▶ Work instruction: Wherever the listing has a line with the string "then", copy that line out.

▶ Data:
====================

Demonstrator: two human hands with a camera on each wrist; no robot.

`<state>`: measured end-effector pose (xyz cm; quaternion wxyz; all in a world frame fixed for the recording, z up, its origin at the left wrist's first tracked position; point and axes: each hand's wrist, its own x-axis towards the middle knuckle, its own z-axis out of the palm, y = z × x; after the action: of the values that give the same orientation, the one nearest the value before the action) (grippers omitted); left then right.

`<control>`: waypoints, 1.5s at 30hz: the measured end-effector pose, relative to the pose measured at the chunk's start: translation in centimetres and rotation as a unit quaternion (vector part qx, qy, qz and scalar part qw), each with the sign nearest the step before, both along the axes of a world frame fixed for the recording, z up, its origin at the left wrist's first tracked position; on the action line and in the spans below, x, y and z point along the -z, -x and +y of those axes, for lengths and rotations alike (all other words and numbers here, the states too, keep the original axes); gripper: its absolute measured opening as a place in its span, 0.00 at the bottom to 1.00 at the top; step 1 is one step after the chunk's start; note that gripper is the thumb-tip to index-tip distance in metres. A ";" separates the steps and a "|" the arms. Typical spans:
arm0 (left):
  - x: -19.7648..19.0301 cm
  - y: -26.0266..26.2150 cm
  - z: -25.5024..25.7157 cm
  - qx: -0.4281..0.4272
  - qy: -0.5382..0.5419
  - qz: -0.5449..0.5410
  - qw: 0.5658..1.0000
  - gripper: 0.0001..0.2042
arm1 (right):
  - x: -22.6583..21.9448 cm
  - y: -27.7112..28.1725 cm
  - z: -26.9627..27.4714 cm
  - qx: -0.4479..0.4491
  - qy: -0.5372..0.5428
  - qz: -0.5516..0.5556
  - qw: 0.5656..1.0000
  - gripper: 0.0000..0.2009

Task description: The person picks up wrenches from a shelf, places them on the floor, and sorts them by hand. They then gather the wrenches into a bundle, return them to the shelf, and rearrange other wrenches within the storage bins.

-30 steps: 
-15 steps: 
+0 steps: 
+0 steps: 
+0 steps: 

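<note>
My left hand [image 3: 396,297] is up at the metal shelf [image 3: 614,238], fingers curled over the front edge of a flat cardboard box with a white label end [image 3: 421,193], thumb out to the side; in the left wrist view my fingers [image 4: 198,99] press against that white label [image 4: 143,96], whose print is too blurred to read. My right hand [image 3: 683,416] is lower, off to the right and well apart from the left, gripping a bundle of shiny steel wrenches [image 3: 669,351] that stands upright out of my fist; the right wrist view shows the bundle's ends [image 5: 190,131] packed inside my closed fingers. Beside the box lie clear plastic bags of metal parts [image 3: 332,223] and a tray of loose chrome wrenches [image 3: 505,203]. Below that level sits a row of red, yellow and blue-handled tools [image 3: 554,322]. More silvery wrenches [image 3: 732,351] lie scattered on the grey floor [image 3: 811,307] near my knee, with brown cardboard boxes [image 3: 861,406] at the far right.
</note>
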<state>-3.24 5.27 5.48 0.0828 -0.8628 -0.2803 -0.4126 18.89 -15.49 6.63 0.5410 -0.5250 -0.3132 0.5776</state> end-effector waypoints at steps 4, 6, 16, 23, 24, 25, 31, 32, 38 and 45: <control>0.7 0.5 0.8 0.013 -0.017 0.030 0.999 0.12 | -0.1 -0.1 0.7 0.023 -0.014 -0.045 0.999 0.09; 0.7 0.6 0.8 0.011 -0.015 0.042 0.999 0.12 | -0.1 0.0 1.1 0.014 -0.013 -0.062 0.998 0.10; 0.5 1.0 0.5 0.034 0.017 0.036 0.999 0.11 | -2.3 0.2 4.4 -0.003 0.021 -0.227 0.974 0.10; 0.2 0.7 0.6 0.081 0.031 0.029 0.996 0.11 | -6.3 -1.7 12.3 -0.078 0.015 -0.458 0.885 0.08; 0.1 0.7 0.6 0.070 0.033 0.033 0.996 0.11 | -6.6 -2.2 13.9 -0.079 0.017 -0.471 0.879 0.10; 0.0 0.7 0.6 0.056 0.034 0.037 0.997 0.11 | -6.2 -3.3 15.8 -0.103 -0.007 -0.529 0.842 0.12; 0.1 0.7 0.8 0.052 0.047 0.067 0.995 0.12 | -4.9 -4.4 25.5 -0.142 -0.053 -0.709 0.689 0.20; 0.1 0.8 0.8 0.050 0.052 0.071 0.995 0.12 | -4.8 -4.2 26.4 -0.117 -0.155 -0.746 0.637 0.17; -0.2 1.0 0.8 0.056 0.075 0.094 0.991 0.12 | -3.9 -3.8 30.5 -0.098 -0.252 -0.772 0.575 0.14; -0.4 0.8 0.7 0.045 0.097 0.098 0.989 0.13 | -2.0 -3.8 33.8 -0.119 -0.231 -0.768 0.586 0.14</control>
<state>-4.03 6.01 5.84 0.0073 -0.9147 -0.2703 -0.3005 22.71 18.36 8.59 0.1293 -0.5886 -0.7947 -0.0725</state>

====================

▶ Final answer:
`<state>`: measured end-effector pose (xyz cm; quaternion wxyz; all in a world frame fixed for the recording, z up, its origin at the left wrist's first tracked position; point and axes: each hand's wrist, its own x-axis towards the middle knuckle, its own z-axis out of the palm, y = z × x; after the action: of the values that give the same orientation, the one nearest the value before the action) (grippers omitted); left then right.
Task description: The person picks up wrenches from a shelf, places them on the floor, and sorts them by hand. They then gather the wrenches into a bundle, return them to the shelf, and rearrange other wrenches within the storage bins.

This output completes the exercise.